### PROBLEM DETAILS:
Return only the lines of the data below from the line with "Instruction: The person" up to and including the line with "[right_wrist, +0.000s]", exactly as written, with the pictures omitted.

# # # #

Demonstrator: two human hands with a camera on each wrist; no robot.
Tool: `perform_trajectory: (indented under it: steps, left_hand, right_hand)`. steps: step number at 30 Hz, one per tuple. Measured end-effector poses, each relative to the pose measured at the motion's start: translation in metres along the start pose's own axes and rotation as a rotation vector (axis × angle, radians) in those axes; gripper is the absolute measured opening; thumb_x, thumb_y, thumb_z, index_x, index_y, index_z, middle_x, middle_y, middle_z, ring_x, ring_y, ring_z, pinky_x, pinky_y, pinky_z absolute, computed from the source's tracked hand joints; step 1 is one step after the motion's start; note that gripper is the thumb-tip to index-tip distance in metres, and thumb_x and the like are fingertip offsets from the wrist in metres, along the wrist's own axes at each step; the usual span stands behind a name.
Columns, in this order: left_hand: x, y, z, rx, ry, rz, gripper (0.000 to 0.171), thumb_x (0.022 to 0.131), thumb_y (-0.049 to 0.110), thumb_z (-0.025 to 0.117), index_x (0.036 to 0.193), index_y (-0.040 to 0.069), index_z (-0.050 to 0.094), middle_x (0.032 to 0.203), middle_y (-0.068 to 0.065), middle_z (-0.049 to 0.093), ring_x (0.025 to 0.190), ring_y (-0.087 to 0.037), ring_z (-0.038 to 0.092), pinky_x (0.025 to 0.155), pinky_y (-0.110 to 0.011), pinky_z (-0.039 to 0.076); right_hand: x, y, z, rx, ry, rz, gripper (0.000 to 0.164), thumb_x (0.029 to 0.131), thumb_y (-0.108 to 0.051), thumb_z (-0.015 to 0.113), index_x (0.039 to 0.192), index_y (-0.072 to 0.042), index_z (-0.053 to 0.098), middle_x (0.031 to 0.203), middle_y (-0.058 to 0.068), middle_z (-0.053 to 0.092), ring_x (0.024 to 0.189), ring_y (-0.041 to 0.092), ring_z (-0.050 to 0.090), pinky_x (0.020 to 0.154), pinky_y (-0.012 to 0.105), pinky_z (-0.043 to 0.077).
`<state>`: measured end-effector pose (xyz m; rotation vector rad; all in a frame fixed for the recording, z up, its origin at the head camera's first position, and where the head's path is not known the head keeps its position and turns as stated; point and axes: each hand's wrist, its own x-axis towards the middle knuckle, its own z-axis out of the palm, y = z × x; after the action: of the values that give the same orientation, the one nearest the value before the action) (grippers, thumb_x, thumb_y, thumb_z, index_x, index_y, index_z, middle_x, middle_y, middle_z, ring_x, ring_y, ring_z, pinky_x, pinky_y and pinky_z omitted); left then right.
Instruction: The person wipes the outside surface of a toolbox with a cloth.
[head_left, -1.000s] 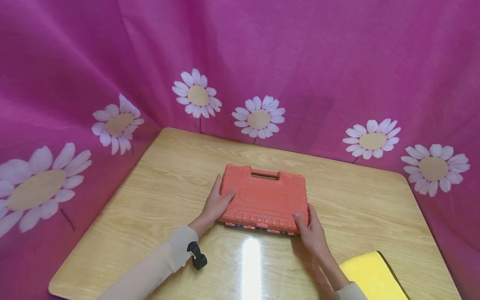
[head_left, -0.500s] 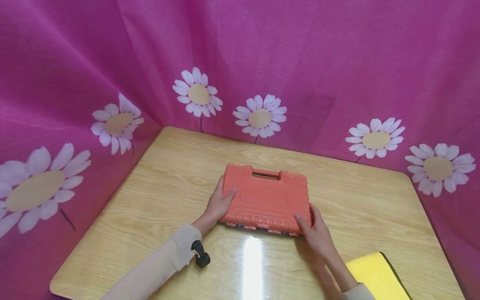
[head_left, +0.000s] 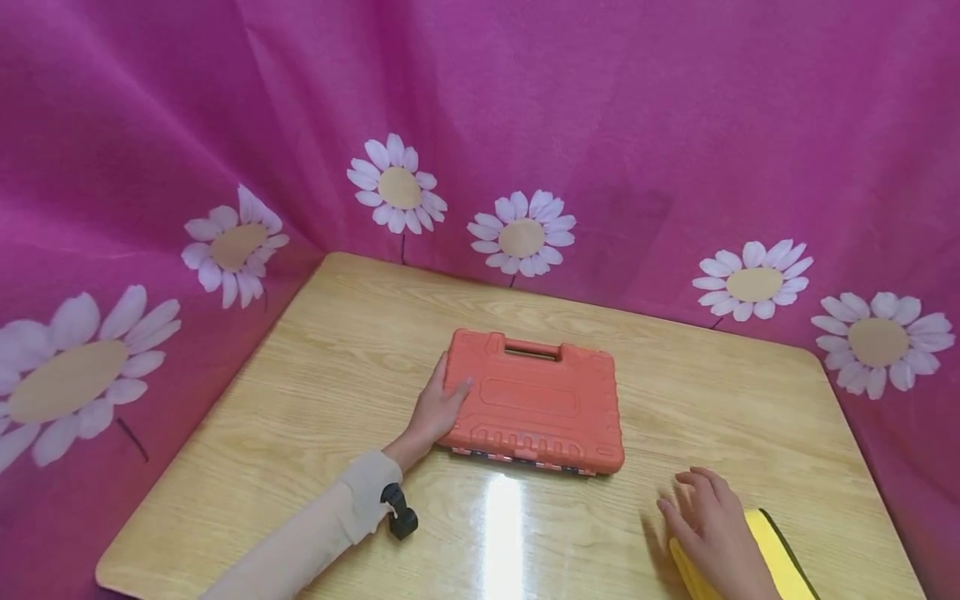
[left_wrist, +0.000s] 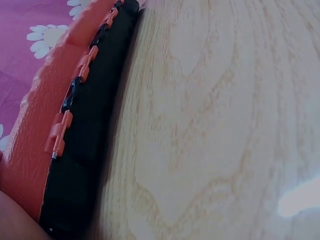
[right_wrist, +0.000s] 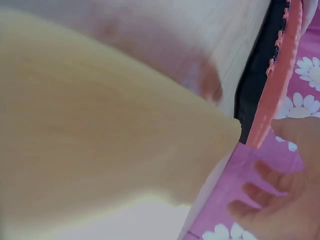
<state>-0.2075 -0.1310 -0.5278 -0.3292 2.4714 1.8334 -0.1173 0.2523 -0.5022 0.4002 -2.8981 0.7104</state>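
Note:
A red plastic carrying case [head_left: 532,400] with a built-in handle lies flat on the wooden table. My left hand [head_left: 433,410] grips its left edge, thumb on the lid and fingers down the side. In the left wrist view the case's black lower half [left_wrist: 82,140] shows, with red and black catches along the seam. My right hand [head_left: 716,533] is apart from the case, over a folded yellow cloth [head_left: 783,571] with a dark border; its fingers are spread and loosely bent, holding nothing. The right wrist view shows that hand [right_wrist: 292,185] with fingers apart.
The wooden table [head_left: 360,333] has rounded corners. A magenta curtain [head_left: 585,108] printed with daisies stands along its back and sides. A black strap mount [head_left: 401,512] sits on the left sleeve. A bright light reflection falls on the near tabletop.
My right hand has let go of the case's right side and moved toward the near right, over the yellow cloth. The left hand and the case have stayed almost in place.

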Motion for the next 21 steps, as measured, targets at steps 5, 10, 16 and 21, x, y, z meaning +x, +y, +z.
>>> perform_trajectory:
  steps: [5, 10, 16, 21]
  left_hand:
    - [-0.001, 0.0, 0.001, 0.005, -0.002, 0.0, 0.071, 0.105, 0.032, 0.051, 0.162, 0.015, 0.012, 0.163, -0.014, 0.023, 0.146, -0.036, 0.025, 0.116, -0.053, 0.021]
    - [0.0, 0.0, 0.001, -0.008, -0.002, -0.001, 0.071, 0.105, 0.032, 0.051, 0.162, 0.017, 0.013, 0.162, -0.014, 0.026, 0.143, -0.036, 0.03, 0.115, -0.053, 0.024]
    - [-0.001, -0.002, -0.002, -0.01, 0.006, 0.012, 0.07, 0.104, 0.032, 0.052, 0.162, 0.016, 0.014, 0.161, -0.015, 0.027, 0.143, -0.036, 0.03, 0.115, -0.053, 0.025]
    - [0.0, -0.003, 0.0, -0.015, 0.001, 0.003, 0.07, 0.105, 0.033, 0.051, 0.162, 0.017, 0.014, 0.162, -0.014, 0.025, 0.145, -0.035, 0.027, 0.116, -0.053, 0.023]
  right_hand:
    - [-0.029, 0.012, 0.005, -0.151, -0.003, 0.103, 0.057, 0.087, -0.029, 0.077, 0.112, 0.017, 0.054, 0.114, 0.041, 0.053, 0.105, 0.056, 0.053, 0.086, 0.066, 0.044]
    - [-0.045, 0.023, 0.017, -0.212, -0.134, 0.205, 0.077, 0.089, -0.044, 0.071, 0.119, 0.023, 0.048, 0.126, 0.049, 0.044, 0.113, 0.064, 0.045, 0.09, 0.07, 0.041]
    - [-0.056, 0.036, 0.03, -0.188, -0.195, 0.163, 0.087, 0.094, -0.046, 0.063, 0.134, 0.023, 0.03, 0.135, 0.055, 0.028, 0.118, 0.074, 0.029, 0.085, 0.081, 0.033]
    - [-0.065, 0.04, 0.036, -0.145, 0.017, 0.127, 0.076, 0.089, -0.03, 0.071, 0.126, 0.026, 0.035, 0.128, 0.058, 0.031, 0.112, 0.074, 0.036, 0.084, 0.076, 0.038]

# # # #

### FINISHED TASK:
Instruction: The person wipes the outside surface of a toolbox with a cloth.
[head_left, -1.000s] 
[head_left, -0.500s] 
[head_left, +0.000s] 
[left_wrist, +0.000s] 
[right_wrist, +0.000s] 

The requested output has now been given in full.